[[ Extracted entries open ]]
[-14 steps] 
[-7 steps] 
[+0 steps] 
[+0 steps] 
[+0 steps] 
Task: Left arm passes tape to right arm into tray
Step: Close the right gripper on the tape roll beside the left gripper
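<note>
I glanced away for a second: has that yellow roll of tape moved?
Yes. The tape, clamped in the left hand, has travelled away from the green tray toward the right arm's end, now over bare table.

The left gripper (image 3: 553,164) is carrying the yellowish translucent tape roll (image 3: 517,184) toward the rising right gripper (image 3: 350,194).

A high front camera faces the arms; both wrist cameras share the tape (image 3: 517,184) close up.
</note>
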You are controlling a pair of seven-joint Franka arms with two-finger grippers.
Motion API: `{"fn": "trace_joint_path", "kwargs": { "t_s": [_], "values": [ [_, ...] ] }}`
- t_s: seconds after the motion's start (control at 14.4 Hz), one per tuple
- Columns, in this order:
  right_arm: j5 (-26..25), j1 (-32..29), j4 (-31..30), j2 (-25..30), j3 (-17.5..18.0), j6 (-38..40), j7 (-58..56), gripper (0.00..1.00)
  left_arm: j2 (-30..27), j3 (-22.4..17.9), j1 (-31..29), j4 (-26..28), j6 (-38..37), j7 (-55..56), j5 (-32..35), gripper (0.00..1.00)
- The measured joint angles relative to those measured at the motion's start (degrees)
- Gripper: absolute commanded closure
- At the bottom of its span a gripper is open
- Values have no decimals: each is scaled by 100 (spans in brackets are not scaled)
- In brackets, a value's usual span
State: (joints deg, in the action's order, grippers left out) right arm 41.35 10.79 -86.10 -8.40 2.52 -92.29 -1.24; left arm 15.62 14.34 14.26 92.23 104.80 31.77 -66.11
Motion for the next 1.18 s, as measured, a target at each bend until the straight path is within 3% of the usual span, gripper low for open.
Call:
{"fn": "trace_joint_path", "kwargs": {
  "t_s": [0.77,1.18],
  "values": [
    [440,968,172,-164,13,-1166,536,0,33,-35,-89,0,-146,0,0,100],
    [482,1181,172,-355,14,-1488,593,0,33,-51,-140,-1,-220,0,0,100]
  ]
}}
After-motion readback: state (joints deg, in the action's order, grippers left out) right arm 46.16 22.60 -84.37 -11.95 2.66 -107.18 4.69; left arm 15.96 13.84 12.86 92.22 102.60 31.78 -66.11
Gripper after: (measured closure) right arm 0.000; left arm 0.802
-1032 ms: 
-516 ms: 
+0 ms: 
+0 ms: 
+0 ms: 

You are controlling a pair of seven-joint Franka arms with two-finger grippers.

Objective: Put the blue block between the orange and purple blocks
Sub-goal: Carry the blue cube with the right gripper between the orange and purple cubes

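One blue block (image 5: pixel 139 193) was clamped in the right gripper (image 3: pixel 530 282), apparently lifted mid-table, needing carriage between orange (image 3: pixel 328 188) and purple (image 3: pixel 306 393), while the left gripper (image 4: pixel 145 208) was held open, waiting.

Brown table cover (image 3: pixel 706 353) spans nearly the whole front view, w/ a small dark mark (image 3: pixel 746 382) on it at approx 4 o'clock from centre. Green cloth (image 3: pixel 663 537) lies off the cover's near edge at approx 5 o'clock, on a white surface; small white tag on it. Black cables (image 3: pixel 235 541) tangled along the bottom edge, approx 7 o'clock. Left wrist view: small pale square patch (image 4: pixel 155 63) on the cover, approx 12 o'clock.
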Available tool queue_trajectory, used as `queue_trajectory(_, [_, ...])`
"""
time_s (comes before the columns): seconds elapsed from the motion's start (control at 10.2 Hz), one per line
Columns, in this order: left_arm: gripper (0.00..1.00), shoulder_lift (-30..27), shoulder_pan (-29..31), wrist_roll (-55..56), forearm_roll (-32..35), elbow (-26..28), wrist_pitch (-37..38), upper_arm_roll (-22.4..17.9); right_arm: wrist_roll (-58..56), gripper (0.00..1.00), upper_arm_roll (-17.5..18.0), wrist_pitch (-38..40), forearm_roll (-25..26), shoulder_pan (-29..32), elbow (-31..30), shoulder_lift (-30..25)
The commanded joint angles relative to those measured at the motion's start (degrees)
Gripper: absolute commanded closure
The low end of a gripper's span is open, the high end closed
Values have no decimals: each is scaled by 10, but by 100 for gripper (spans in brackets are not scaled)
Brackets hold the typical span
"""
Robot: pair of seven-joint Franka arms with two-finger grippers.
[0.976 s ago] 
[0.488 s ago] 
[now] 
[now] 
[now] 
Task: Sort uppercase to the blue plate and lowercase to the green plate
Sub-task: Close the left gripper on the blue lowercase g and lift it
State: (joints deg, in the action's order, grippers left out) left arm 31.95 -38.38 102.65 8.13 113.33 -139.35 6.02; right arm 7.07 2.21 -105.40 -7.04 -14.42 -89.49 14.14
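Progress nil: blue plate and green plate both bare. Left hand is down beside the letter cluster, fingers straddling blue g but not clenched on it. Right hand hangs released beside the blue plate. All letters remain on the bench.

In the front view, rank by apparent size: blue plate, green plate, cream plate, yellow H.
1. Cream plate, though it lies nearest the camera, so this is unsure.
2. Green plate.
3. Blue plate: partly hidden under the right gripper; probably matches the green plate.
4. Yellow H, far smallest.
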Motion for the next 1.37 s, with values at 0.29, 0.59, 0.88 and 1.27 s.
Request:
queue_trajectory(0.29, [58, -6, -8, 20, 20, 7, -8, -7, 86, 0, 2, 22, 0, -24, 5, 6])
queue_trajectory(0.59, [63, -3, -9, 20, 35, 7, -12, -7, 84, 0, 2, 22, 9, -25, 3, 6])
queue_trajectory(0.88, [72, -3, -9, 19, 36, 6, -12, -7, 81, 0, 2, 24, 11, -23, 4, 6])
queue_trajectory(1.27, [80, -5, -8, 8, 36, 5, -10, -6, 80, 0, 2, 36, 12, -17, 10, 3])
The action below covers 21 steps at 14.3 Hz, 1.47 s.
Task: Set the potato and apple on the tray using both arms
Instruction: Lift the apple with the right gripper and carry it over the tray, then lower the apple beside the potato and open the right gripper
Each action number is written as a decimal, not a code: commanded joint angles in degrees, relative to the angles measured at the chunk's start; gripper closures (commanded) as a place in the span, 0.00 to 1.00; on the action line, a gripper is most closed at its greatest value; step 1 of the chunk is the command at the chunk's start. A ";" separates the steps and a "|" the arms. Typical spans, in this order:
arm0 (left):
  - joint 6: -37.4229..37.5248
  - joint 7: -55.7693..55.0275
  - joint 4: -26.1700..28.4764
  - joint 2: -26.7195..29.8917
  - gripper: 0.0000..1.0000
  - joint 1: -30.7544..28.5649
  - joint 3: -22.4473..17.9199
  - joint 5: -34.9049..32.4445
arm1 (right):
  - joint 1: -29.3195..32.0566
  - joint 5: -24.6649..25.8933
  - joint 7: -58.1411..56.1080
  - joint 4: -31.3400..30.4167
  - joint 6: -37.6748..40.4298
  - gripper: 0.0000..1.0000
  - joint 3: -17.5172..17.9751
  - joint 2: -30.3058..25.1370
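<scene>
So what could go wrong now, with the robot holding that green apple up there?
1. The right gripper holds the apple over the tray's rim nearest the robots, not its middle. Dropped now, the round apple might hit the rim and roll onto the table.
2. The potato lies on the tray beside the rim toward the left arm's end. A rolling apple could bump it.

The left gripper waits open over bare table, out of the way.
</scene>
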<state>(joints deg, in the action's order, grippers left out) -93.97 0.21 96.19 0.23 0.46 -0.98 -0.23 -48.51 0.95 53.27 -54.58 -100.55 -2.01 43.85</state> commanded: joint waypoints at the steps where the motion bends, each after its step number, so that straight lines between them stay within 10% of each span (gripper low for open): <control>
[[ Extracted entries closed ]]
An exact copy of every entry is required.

• Answer to the problem
[-14 steps] 
[-7 steps] 
[+0 steps] 
[+0 steps] 
[+0 steps] 
Task: Left arm passes tape to right arm into tray
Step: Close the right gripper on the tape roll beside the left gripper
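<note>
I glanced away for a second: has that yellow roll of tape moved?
Yes. The tape, clamped in the left hand, has travelled away from the green tray toward the right arm's end, now over bare table.

The left gripper (image 3: 553,164) is carrying the yellowish translucent tape roll (image 3: 517,184) toward the rising right gripper (image 3: 350,194).

A high front camera faces the arms; both wrist cameras share the tape (image 3: 517,184) close up.
</note>
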You are controlling a pair of seven-joint Franka arms with two-finger grippers.
Motion API: `{"fn": "trace_joint_path", "kwargs": { "t_s": [_], "values": [ [_, ...] ] }}`
- t_s: seconds after the motion's start (control at 14.4 Hz), one per tuple
- Columns, in this order:
  right_arm: j5 (-26..25), j1 (-32..29), j4 (-31..30), j2 (-25..30), j3 (-17.5..18.0), j6 (-38..40), j7 (-58..56), gripper (0.00..1.00)
  left_arm: j2 (-30..27), j3 (-22.4..17.9), j1 (-31..29), j4 (-26..28), j6 (-38..37), j7 (-55..56), j5 (-32..35), gripper (0.00..1.00)
- The measured joint angles relative to those measured at the motion's start (degrees)
- Gripper: absolute commanded closure
- At the bottom of its span a gripper is open
- Values have no decimals: each is scaled by 100 (spans in brackets are not scaled)
- In brackets, a value's usual span
State: (joints deg, in the action's order, grippers left out) right arm 41.35 10.79 -86.10 -8.40 2.52 -92.29 -1.24; left arm 15.62 14.34 14.26 92.23 104.80 31.77 -66.11
Motion for the next 1.18 s, as measured, a target at each bend until the straight path is within 3% of the usual span, gripper low for open.
Call:
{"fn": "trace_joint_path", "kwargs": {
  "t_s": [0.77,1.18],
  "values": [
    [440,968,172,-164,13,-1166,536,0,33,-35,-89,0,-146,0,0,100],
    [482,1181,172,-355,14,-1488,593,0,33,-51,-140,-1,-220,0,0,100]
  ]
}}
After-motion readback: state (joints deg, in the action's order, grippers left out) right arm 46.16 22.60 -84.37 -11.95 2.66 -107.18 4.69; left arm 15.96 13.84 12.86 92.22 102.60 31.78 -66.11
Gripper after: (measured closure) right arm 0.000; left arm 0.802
-1032 ms: 
-516 ms: 
+0 ms: 
+0 ms: 
+0 ms: 

You are controlling a pair of seven-joint Franka arms with two-finger grippers.

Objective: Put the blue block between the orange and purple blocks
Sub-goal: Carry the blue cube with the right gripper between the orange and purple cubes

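One blue block (image 5: pixel 139 193) was clamped in the right gripper (image 3: pixel 530 282), apparently lifted mid-table, needing carriage between orange (image 3: pixel 328 188) and purple (image 3: pixel 306 393), while the left gripper (image 4: pixel 145 208) was held open, waiting.

Brown table cover (image 3: pixel 706 353) spans nearly the whole front view, w/ a small dark mark (image 3: pixel 746 382) on it at approx 4 o'clock from centre. Green cloth (image 3: pixel 663 537) lies off the cover's near edge at approx 5 o'clock, on a white surface; small white tag on it. Black cables (image 3: pixel 235 541) tangled along the bottom edge, approx 7 o'clock. Left wrist view: small pale square patch (image 4: pixel 155 63) on the cover, approx 12 o'clock.
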Available tool queue_trajectory, used as `queue_trajectory(_, [_, ...])`
"""
time_s (comes before the columns): seconds elapsed from the motion's start (control at 10.2 Hz), one per line
Columns, in this order: left_arm: gripper (0.00..1.00), shoulder_lift (-30..27), shoulder_pan (-29..31), wrist_roll (-55..56), forearm_roll (-32..35), elbow (-26..28), wrist_pitch (-37..38), upper_arm_roll (-22.4..17.9); right_arm: wrist_roll (-58..56), gripper (0.00..1.00), upper_arm_roll (-17.5..18.0), wrist_pitch (-38..40), forearm_roll (-25..26), shoulder_pan (-29..32), elbow (-31..30), shoulder_lift (-30..25)
The commanded joint angles relative to those measured at the motion's start (degrees)
Gripper: absolute commanded closure
The low end of a gripper's span is open, the high end closed
Values have no decimals: each is scaled by 10, but by 100 for gripper (spans in brackets are not scaled)
Brackets hold the typical span
"""
Robot: pair of seven-joint Franka arms with two-finger grippers.
[0.976 s ago] 
[0.488 s ago] 
[now] 
[now] 
[now] 
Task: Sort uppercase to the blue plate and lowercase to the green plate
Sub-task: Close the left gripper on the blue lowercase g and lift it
State: (joints deg, in the action's order, grippers left out) left arm 31.95 -38.38 102.65 8.13 113.33 -139.35 6.02; right arm 7.07 2.21 -105.40 -7.04 -14.42 -89.49 14.14
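Progress nil: blue plate and green plate both bare. Left hand is down beside the letter cluster, fingers straddling blue g but not clenched on it. Right hand hangs released beside the blue plate. All letters remain on the bench.

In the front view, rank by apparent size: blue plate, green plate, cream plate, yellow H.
1. Cream plate, though it lies nearest the camera, so this is unsure.
2. Green plate.
3. Blue plate: partly hidden under the right gripper; probably matches the green plate.
4. Yellow H, far smallest.
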Motion for the next 1.37 s, with values at 0.29, 0.59, 0.88 and 1.27 s.
Request:
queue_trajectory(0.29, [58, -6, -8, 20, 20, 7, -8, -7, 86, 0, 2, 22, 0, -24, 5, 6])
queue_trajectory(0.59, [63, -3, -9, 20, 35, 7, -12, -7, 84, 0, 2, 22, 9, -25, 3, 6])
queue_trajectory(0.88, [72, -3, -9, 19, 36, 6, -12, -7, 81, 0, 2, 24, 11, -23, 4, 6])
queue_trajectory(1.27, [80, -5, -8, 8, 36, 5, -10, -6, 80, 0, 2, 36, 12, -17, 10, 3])
The action below covers 21 steps at 14.3 Hz, 1.47 s.
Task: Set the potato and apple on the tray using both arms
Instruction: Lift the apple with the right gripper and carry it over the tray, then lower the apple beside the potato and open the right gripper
Each action number is written as a decimal, not a code: commanded joint angles in degrees, relative to the angles measured at the chunk's start; gripper closures (commanded) as a place in the span, 0.00 to 1.00; on the action line, a gripper is most closed at its greatest value; step 1 of the chunk is the command at the chunk's start. A ";" separates the steps and a "|" the arms. Typical spans, in this order:
arm0 (left):
  - joint 6: -37.4229..37.5248
  - joint 7: -55.7693..55.0275
  - joint 4: -26.1700..28.4764
  - joint 2: -26.7195..29.8917
  - gripper: 0.0000..1.0000
  - joint 1: -30.7544..28.5649
  - joint 3: -22.4473..17.9199
  - joint 5: -34.9049..32.4445
arm1 (right):
  - joint 1: -29.3195..32.0566
  - joint 5: -24.6649..25.8933
  - joint 7: -58.1411..56.1080
  - joint 4: -31.3400..30.4167
  - joint 6: -37.6748..40.4298
  - gripper: 0.0000..1.0000
  - joint 3: -17.5172..17.9751
  - joint 2: -30.3058..25.1370
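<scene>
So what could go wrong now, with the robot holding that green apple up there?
1. The right gripper holds the apple over the tray's rim nearest the robots, not its middle. Dropped now, the round apple might hit the rim and roll onto the table.
2. The potato lies on the tray beside the rim toward the left arm's end. A rolling apple could bump it.

The left gripper waits open over bare table, out of the way.
</scene>
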<state>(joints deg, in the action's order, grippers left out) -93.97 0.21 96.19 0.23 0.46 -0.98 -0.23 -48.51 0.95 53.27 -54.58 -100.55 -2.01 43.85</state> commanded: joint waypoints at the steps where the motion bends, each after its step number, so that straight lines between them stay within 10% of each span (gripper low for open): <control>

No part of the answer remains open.